- _What is required_:
Search the listing below for the string "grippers", then copy every line it appears in.

- _Given data_:
============
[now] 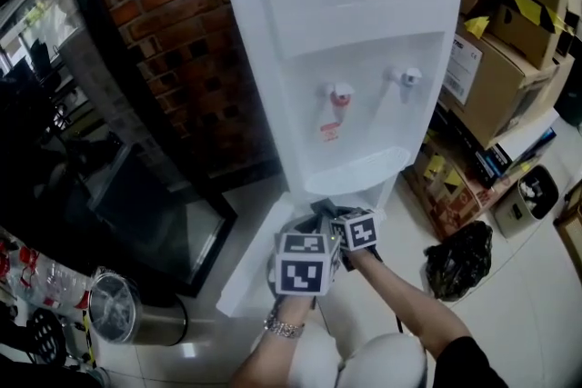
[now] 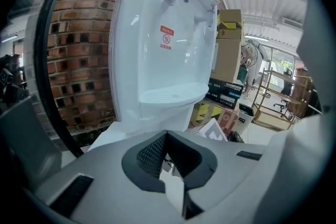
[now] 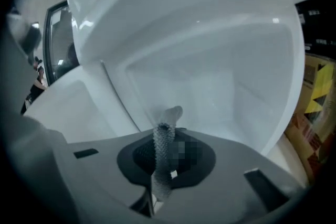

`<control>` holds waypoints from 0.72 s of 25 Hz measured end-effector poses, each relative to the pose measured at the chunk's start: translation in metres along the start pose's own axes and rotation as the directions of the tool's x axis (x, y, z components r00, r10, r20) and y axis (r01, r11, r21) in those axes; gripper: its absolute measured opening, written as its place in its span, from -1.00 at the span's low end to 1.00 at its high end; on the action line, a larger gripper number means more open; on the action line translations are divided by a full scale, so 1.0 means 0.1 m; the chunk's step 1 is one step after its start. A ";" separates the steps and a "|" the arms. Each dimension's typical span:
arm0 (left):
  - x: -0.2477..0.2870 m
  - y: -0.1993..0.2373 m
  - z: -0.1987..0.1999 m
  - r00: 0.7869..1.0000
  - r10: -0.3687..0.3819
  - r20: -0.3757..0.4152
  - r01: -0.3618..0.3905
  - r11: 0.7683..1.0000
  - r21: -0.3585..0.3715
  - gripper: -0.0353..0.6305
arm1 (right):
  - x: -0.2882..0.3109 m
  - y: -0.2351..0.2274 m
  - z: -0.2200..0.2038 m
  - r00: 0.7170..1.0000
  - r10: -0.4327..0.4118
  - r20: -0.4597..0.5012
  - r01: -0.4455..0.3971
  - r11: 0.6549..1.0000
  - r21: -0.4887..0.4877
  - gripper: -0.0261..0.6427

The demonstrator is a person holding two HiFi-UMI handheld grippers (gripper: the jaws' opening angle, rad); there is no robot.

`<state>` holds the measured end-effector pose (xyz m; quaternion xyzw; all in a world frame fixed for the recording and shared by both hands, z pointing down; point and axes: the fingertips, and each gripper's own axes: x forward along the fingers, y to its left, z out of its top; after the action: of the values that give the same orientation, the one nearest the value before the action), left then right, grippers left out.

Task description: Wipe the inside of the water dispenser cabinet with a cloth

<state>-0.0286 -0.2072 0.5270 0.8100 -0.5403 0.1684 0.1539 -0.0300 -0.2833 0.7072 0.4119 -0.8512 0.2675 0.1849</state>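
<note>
— Where's the cloth (image 3: 161, 165)?

— It's pinched in the right gripper (image 3: 164, 140). It's a grey, nubbly strip standing up between the jaws, which are clamped tight on it. It sits right at the mouth of the cabinet (image 3: 210, 92), under the water dispenser (image 1: 346, 41).

— And the left gripper (image 2: 167, 140)?

— Its jaws are together at the tips with nothing in them. It's beside the right one, aimed up at the drip tray (image 2: 173, 94) rather than into the opening.

— Will that cloth behave?

— I'd say it's light and floppy. Only a small tuft pokes past the jaws, so I reckon it'll fold over rather than press flat. A fuller bunch gripped in the middle would wipe better. The walls inside look smooth and hard, so it should slide easily.

— Is there room to work?

— It's tight, I think. The door (image 1: 255, 250) hangs open on the left, the drip tray juts out overhead, and the cabinet's rim curves close round. Cardboard boxes (image 1: 509, 32) and a black bag (image 1: 459, 259) crowd the right, though they're apart from the arms.
</note>
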 end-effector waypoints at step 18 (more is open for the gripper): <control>-0.06 0.09 0.09 0.999 -0.010 0.036 0.010 1.000 0.001 -0.88 | -0.30 -0.24 0.21 0.996 -0.047 0.069 0.043 0.997 0.068 -0.86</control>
<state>-0.0378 -0.2090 0.5164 0.8155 -0.5389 0.1534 0.1448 0.0050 -0.2904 0.6812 0.4462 -0.8383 0.2768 0.1467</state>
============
- _Solution to the exercise_:
The demonstrator is a person holding two HiFi-UMI handheld grippers (gripper: the jaws' opening angle, rad); there is no robot.
`<state>` holds the measured end-effector pose (xyz m; quaternion xyzw; all in a world frame fixed for the recording and shared by both hands, z pointing down; point and axes: the fingertips, and each gripper's own axes: x forward along the fingers, y to its left, z out of its top; after the action: of the values that give the same orientation, the one nearest the value before the action), left then right, grippers left out.

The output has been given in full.